Train station in Bangor, Maine from 1907 to 1961

Bangor Union Station was a passenger train station in Bangor, Maine. Long the state's second-largest railroad station, it was served by the Maine Central Railroad and the Bangor and Aroostook Railroad. In 1961, the railroads ended service to the station, which was then demolished to avoid an annual property tax of $10,788 on an assessed valuation of $372,000.

The station site is now occupied by the Penobscot Plaza Shopping Center.

==Construction==
The station was designed for the Bangor & Aroostook and the Maine Central by architect Henry B. Fletcher, who had designed stations for the Boston and Maine Railroad.
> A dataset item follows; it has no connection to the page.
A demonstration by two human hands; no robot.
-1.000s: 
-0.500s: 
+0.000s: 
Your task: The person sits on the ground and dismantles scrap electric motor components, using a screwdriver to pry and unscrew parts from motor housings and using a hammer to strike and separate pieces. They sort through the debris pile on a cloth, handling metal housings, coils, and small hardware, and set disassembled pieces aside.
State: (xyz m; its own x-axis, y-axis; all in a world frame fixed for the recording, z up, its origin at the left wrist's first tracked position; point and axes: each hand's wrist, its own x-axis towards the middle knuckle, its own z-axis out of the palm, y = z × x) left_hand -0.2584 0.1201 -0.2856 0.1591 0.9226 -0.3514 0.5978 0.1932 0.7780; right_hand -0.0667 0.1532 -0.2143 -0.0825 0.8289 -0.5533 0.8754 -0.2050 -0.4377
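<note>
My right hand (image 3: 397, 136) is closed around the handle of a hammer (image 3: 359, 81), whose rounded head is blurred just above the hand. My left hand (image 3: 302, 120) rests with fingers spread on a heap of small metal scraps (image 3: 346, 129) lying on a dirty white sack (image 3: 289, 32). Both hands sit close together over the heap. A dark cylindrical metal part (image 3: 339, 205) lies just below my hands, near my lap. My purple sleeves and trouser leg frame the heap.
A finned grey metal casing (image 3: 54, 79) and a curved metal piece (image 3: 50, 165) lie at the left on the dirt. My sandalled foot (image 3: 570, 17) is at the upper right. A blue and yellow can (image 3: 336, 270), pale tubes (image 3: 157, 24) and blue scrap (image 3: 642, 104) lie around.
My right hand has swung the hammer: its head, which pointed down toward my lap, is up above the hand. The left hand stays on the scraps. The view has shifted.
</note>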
Built under the supervision of Elbridge A. Johnston, the station was 154 ft long and 82 ft wide with a 40 ft-by-29 ft wing and a separate 250 ft-by-30 ft building for baggage, mail, and package express rooms. The station with a clock tower on the front was built of buff-colored brick with brownstone trimmings and base. The 130 ft clock tower was capped with a steeply peaked roof above an open octagonal cupola. The principal entrance was defined by a porte-cochère opening into an 18 ft vestibule to a 41 ft-by-84 ft waiting room with an adjoining dining room, kitchen, and storeroom. A women's retiring room and toilet were to the right side of the vestibule, and the ticket office, agent's office, news stand, smoking room, and men's toilet were on the opposite side of the vestibule. Marble flooring was used in the entrance, waiting room, dining room, smoking room, and women's retiring room. The station included a 500 ft train shed covering eight tracks.

==Location==
The station was built on the west bank of the Penobscot River estuary, just upstream of the confluence with Kenduskeag Stream. The train shed extended upstream from the station, covering tracks between the station and the Penobscot River. Three tracks ran through and the remaining five were stubs extending downstream. The Maine Central Eastern Division main line extended upstream from the station to connect with the Canadian Pacific Railway to the Maritimes at Vanceboro, Maine. Maine Central Eastern Division branch line trains to Calais, Bar Harbor, or Bucksport required backing moves to cross the Penobscot River bridge approach upstream of the station. The stub tracks served trains crossing Kenduskeag Stream departing or arriving from the Bangor and Aroostook or from the Maine Central Portland Division to the Boston and Maine Railroad connection at Portland, Maine.